Supplied information:
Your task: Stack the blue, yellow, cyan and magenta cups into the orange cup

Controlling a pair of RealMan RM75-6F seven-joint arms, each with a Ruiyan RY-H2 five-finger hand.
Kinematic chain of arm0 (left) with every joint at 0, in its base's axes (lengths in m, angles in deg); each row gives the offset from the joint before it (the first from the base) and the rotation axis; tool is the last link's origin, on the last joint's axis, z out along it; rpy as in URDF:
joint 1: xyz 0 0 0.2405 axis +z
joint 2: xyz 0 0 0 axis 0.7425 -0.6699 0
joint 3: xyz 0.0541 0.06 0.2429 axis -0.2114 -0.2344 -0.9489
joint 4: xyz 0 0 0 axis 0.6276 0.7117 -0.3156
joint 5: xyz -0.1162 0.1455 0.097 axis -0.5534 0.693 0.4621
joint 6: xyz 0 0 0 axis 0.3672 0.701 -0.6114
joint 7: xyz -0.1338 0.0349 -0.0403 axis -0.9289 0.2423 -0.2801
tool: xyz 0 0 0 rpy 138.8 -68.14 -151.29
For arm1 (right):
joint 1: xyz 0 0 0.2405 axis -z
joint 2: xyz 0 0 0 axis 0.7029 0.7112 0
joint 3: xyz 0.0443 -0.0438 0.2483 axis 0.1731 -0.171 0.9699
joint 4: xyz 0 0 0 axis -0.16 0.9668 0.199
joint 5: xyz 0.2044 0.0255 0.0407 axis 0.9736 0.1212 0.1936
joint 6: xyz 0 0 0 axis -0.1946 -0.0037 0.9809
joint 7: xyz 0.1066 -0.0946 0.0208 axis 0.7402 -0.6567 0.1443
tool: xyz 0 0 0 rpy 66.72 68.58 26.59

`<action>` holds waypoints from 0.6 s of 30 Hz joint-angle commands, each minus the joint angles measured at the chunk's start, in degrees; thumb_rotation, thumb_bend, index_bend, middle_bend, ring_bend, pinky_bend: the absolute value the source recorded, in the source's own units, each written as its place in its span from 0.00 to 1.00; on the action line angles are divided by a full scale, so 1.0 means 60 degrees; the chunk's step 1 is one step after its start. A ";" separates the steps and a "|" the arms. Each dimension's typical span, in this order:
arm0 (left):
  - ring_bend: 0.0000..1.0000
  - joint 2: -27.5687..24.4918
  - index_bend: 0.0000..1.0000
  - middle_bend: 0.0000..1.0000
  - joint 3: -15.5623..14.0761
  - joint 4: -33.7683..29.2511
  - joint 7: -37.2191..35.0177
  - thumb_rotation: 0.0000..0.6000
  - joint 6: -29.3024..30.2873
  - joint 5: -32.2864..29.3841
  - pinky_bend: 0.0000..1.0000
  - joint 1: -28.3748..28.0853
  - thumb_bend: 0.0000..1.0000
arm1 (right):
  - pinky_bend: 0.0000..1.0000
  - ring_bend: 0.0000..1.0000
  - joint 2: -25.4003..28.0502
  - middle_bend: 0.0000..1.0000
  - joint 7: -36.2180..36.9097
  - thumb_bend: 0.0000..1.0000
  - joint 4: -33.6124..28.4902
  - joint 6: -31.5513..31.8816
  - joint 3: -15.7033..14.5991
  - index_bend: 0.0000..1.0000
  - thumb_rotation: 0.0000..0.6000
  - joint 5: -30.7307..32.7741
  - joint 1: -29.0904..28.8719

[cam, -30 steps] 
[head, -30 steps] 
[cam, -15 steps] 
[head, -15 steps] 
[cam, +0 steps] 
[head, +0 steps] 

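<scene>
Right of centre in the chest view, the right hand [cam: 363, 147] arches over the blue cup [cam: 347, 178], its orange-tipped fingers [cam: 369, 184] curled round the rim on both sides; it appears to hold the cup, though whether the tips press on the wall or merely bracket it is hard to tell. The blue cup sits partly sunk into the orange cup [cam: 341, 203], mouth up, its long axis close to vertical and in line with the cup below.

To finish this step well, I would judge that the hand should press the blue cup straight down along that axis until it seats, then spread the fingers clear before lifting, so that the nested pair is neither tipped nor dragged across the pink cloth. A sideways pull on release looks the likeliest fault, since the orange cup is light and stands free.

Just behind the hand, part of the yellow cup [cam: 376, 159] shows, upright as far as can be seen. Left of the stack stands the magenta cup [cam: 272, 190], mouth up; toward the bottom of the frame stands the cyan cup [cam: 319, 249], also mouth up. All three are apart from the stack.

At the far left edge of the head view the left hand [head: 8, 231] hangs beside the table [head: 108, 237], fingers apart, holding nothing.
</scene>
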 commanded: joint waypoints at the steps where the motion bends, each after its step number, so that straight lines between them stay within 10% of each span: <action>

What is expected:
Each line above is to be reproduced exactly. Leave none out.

Output:
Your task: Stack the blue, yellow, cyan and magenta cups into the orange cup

Controlling a pair of RealMan RM75-6F seven-joint arms, each with a Ruiyan RY-H2 five-finger hand.
Kinematic chain of arm0 (left) with every joint at 0, in its base's axes (lengths in m, angles in deg); each row gives the offset from the joint before it (the first from the base) and the rotation axis; tool is the last link's origin, on the last joint's axis, z out along it; rpy as in URDF:
joint 1: xyz 0 0 0.2405 axis +z
joint 2: xyz 0 0 0 axis 0.7425 -0.6699 0
joint 3: xyz 0.0541 0.06 0.2429 axis -0.2114 -0.2344 -0.9489
joint 4: xyz 0 0 0 axis 0.6276 0.7117 -0.3156
joint 5: xyz -0.1162 0.1455 0.097 axis -0.5534 0.693 0.4621
joint 6: xyz 0 0 0 axis 0.3672 0.701 -0.6114
joint 7: xyz -0.1338 0.0349 -0.0403 axis -0.9289 0.2423 -0.2801
tool: xyz 0 0 0 rpy 138.8 -68.14 -151.29
For arm1 (right):
joint 1: xyz 0 0 0.2405 axis -z
joint 2: xyz 0 0 0 axis 0.7029 0.7112 0
joint 3: xyz 0.0443 -0.0438 0.2483 axis 0.1731 -0.171 0.9699
joint 4: xyz 0 0 0 axis -0.16 0.9668 0.199
joint 5: xyz 0.2044 0.0255 0.0407 axis 0.9736 0.1212 0.1936
joint 6: xyz 0 0 0 axis -0.1946 -0.0037 0.9809
joint 7: xyz 0.1066 -0.0946 0.0208 axis 0.7402 -0.6567 0.1443
tool: xyz 0 0 0 rpy 66.72 68.58 26.59

`<action>` holds waypoints from 0.6 s of 30 Hz joint-angle commands, each minus the joint angles measured at the chunk's start, in degrees; thumb_rotation, thumb_bend, index_bend, middle_bend, ring_bend, pinky_bend: the absolute value the source recorded, in the source's own units, each written as its place in its span from 0.00 to 1.00; on the action line angles are divided by a full scale, so 1.0 means 60 degrees; the chunk's step 1 is one step after its start. A ";" separates the steps and a "|" the arms. Each dimension's typical span, in this order:
arm0 (left):
  - ring_bend: 0.0000..1.0000
  - joint 2: -27.5687..24.4918
  - index_bend: 0.0000..1.0000
  - middle_bend: 0.0000..1.0000
  - joint 3: -15.5623..14.0761
  - joint 4: -33.7683..29.2511
  - joint 7: -37.2191..35.0177
  - thumb_rotation: 0.0000..0.6000
  - joint 6: -29.3024..30.2873
  - joint 5: -32.2864..29.3841
  - pinky_bend: 0.0000..1.0000
  - joint 1: -28.3748..28.0853
  - thumb_bend: 0.0000..1.0000
arm1 (right):
  - pinky_bend: 0.0000..1.0000
  - ring_bend: 0.0000..1.0000
  - joint 2: -25.4003..28.0502
  - middle_bend: 0.0000..1.0000
  - joint 7: -36.2180..36.9097
  - thumb_bend: 0.0000..1.0000
  - joint 4: -33.6124..28.4902
  - joint 6: -31.5513..31.8816
  - joint 3: -15.7033..14.5991
  - index_bend: 0.0000..1.0000
  - thumb_rotation: 0.0000..0.6000
  - joint 5: -30.7307..32.7741
  - joint 1: -29.0904..28.8719

[cam, -30 steps] 
[head, -30 steps] 
[cam, -15 steps] 
[head, -15 steps] 
[cam, +0 steps] 
[head, +0 steps] 

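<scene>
Right of centre in the chest view, the right hand [cam: 363, 147] arches over the blue cup [cam: 347, 178], its orange-tipped fingers [cam: 369, 184] curled round the rim on both sides; it appears to hold the cup, though whether the tips press on the wall or merely bracket it is hard to tell. The blue cup sits partly sunk into the orange cup [cam: 341, 203], mouth up, its long axis close to vertical and in line with the cup below.

To finish this step well, I would judge that the hand should press the blue cup straight down along that axis until it seats, then spread the fingers clear before lifting, so that the nested pair is neither tipped nor dragged across the pink cloth. A sideways pull on release looks the likeliest fault, since the orange cup is light and stands free.

Just behind the hand, part of the yellow cup [cam: 376, 159] shows, upright as far as can be seen. Left of the stack stands the magenta cup [cam: 272, 190], mouth up; toward the bottom of the frame stands the cyan cup [cam: 319, 249], also mouth up. All three are apart from the stack.

At the far left edge of the head view the left hand [head: 8, 231] hangs beside the table [head: 108, 237], fingers apart, holding nothing.
</scene>
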 commanded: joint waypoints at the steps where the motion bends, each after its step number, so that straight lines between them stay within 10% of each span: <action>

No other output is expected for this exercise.